▸ **EXERCISE AIM**: Within the data that follows, set down exactly the lines from the one containing "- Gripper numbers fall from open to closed" through the one containing "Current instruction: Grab", both ends included.

▸ **PROVIDED MATERIAL**:
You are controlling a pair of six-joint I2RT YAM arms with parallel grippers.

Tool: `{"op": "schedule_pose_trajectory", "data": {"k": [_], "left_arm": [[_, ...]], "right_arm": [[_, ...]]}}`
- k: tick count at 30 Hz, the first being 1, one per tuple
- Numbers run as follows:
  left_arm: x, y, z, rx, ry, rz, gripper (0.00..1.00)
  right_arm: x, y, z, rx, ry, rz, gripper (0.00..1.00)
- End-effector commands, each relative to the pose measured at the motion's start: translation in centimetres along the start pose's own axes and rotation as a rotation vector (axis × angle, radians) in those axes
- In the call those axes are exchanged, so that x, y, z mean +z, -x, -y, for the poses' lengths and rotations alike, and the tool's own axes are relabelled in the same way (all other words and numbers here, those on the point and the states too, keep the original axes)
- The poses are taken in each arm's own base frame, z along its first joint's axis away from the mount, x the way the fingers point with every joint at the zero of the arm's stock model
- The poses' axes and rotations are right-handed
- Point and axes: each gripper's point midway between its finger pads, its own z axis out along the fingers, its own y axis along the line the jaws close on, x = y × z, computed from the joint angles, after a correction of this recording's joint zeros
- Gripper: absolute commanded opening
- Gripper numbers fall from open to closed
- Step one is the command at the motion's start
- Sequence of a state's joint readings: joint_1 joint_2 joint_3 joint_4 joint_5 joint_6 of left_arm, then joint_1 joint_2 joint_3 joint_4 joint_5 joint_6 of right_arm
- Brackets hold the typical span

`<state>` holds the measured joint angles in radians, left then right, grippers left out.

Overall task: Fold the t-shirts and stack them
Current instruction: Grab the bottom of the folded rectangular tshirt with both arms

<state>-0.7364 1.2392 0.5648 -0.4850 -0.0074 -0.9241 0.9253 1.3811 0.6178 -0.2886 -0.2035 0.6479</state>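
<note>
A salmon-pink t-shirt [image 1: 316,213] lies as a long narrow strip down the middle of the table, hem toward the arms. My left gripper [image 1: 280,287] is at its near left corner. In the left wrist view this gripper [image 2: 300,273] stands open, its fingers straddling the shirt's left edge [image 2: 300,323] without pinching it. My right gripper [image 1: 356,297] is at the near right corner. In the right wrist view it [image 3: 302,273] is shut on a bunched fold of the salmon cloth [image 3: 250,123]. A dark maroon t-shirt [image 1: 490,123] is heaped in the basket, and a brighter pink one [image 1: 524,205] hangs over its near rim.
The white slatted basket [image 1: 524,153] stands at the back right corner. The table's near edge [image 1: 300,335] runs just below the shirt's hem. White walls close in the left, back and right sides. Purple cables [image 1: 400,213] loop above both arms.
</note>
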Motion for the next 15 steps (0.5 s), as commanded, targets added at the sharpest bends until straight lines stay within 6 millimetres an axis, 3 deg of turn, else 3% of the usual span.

▸ **COMPLETED TASK**:
- Gripper numbers fall from open to closed
- Step one is the command at the motion's start
- Sequence of a state's joint readings: joint_1 joint_2 joint_3 joint_4 joint_5 joint_6 of left_arm, then joint_1 joint_2 joint_3 joint_4 joint_5 joint_6 of right_arm
- Brackets hold the typical span

`<state>` holds the measured joint angles in radians, left then right, grippers left out.

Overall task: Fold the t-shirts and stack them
Current instruction: Grab the bottom of the folded rectangular tshirt with both arms

Nothing else remains to be done in this exercise.